• **WHAT IS BEING ASKED**:
Reproduce the data that follows in its entirety, character for character.

• **INFORMATION PROVIDED**:

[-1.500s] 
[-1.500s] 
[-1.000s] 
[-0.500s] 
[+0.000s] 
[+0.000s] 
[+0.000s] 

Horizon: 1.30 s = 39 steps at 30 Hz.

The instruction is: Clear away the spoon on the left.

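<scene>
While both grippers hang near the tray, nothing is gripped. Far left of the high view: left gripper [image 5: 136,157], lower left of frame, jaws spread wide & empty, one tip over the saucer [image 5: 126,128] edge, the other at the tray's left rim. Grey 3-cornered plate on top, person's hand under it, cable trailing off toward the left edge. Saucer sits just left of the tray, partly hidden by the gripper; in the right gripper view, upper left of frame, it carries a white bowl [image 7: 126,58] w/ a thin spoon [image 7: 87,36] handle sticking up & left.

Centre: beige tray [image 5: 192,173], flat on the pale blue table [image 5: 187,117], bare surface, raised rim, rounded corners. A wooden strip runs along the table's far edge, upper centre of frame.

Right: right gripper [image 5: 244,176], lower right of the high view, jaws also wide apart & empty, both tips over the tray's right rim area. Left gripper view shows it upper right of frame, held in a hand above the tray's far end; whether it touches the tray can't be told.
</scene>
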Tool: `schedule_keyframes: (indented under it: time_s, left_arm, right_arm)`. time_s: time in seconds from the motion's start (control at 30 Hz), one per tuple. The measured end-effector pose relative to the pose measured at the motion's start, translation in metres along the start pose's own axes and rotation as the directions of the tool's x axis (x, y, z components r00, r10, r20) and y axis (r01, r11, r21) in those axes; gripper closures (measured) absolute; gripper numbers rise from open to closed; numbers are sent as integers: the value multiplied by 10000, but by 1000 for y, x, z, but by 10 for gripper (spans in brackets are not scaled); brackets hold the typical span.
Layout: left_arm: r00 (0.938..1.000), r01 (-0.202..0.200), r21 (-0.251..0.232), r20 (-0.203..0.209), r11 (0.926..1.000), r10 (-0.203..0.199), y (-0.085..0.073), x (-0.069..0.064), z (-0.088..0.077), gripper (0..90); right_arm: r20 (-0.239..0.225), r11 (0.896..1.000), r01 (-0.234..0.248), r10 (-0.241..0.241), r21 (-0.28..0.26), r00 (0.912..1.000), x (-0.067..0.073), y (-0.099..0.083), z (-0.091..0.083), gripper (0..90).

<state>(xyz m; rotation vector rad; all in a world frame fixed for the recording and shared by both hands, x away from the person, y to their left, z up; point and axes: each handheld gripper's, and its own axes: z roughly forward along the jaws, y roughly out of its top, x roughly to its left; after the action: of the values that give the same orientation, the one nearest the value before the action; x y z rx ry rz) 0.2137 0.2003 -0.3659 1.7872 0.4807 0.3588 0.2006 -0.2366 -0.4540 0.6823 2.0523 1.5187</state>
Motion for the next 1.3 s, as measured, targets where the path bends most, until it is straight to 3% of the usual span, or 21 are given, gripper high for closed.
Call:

• **ANSWER FOR THIS EXERCISE**:
[-1.500s] 
[-1.500s] 
[-1.000s] 
[-0.500s] 
[+0.000s] 
[+0.000s] 
[+0.000s] 

Horizon: 1.30 s = 39 steps at 30 Hz.

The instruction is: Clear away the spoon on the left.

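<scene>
While both grippers hang near the tray, nothing is gripped. Far left of the high view: left gripper [image 5: 136,157], lower left of frame, jaws spread wide & empty, one tip over the saucer [image 5: 126,128] edge, the other at the tray's left rim. Grey 3-cornered plate on top, person's hand under it, cable trailing off toward the left edge. Saucer sits just left of the tray, partly hidden by the gripper; in the right gripper view, upper left of frame, it carries a white bowl [image 7: 126,58] w/ a thin spoon [image 7: 87,36] handle sticking up & left.

Centre: beige tray [image 5: 192,173], flat on the pale blue table [image 5: 187,117], bare surface, raised rim, rounded corners. A wooden strip runs along the table's far edge, upper centre of frame.

Right: right gripper [image 5: 244,176], lower right of the high view, jaws also wide apart & empty, both tips over the tray's right rim area. Left gripper view shows it upper right of frame, held in a hand above the tray's far end; whether it touches the tray can't be told.
</scene>
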Tool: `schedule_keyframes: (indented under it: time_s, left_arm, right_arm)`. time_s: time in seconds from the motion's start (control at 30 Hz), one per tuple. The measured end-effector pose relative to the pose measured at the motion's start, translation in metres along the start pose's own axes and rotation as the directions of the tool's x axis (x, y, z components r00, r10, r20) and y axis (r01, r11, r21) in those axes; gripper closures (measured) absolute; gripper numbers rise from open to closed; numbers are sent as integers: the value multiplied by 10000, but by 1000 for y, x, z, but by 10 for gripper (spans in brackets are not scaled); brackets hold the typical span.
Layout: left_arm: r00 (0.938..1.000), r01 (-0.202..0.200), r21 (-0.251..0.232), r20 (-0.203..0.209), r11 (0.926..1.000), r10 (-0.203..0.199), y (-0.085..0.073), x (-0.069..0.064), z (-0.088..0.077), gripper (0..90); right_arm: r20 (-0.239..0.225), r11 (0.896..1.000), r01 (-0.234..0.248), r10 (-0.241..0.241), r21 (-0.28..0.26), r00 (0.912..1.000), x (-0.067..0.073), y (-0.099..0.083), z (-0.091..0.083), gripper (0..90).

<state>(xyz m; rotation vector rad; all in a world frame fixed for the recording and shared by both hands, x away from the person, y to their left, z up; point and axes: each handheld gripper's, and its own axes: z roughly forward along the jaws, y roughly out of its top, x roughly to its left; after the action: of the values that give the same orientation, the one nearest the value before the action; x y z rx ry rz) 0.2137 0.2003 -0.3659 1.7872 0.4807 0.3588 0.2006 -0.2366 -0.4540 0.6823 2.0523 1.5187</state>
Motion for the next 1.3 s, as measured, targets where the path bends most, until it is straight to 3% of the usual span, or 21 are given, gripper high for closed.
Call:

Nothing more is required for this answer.